### PROBLEM REQUIREMENTS
Transcribe the data exactly, omitting whatever pictures it holds.

(DATA SUPPLIED Opens)

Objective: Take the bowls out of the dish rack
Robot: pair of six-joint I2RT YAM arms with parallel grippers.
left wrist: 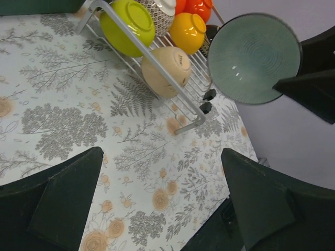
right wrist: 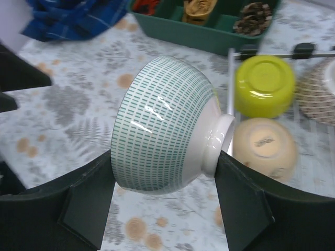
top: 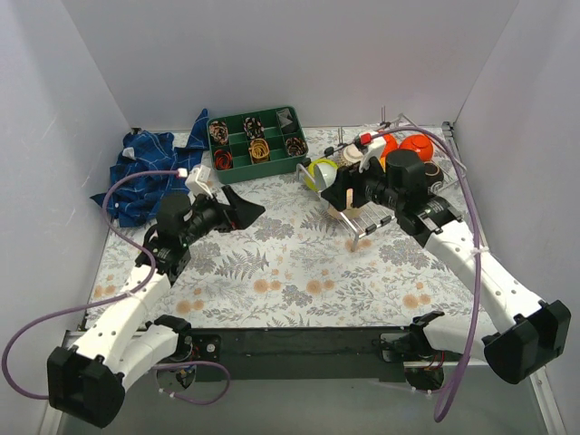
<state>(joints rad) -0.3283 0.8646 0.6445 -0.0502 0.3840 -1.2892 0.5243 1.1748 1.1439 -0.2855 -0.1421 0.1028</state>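
Note:
My right gripper [right wrist: 165, 157] is shut on a white bowl with teal dashes [right wrist: 165, 125], held on its side above the cloth just left of the dish rack [right wrist: 230, 78]. The bowl's grey-green inside [left wrist: 254, 57] faces my left gripper. In the rack lie a lime green bowl [right wrist: 264, 86], a beige bowl [right wrist: 264, 149] and a brown patterned bowl [right wrist: 319, 97]. A yellow-orange bowl [left wrist: 187, 29] and a red-orange bowl [left wrist: 198, 6] sit further back. My left gripper [left wrist: 161, 157] is open and empty over the flowered cloth, left of the rack [top: 370, 225]. In the top view the right gripper [top: 358, 199] faces the left gripper [top: 243, 208].
A green compartment tray [top: 256, 140] with small items stands at the back, left of the rack. A crumpled blue cloth [top: 145, 172] lies at the back left. White walls close in the table on three sides.

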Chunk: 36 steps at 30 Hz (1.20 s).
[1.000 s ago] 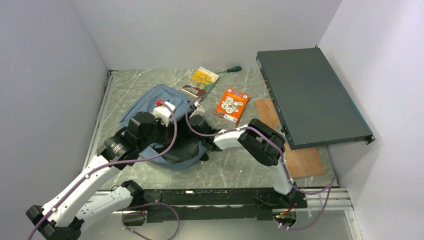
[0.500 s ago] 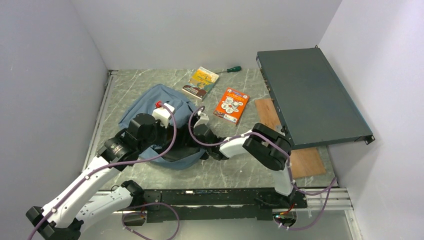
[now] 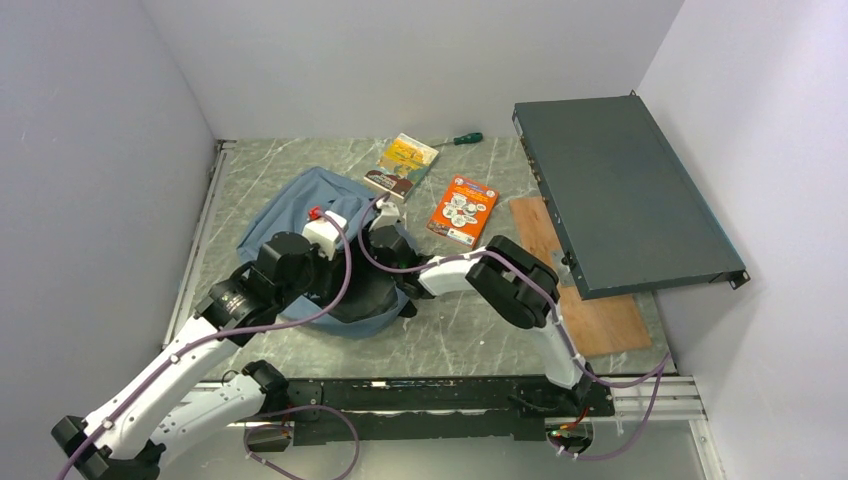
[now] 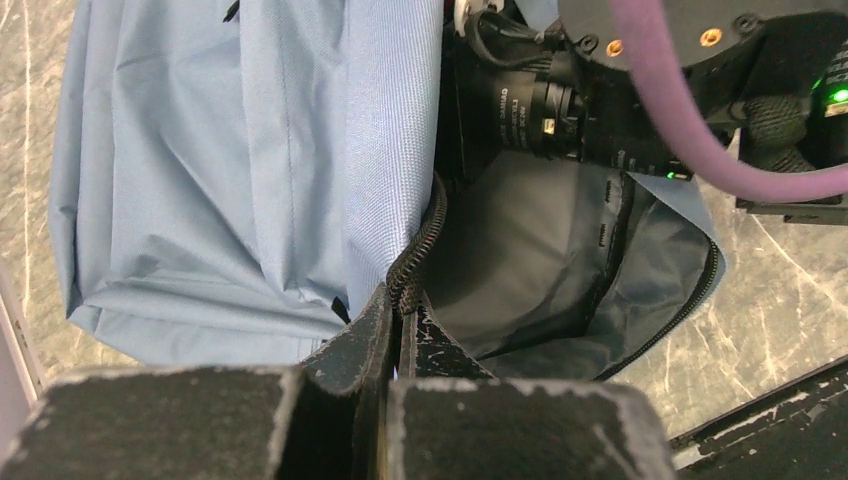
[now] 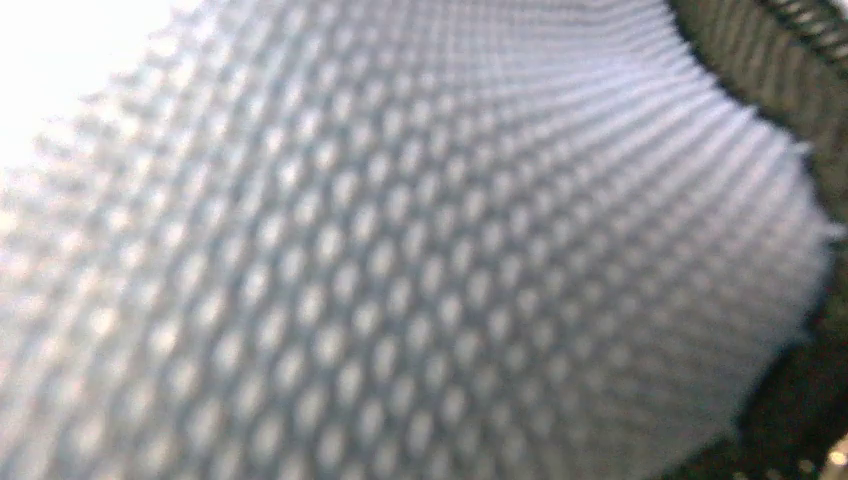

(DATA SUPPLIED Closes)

### EXERCISE RESULT
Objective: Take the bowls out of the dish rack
Robot: pair of six-joint I2RT YAM arms with parallel grippers.
left wrist: 
right wrist: 
top: 
<state>(joints rad) -0.3283 0.8646 0.6445 -0.0502 0.3840 -1.2892 0.5243 1.1748 1.1439 -0.2855 -0.1421 0.1028</state>
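Note:
My right gripper [right wrist: 165, 157] is shut on a white bowl with teal dashes [right wrist: 165, 125], held on its side above the cloth just left of the dish rack [right wrist: 230, 78]. The bowl's grey-green inside [left wrist: 254, 57] faces my left gripper. In the rack lie a lime green bowl [right wrist: 264, 86], a beige bowl [right wrist: 264, 149] and a brown patterned bowl [right wrist: 319, 97]. A yellow-orange bowl [left wrist: 187, 29] and a red-orange bowl [left wrist: 198, 6] sit further back. My left gripper [left wrist: 161, 157] is open and empty over the flowered cloth, left of the rack [top: 370, 225]. In the top view the right gripper [top: 358, 199] faces the left gripper [top: 243, 208].
A green compartment tray [top: 256, 140] with small items stands at the back, left of the rack. A crumpled blue cloth [top: 145, 172] lies at the back left. White walls close in the table on three sides.
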
Chunk: 36 steps at 30 Hz (1.20 s).
[1.000 s ago] 
[0.500 s ago] 
[now] 
[now] 
[now] 

What has been written completes the answer.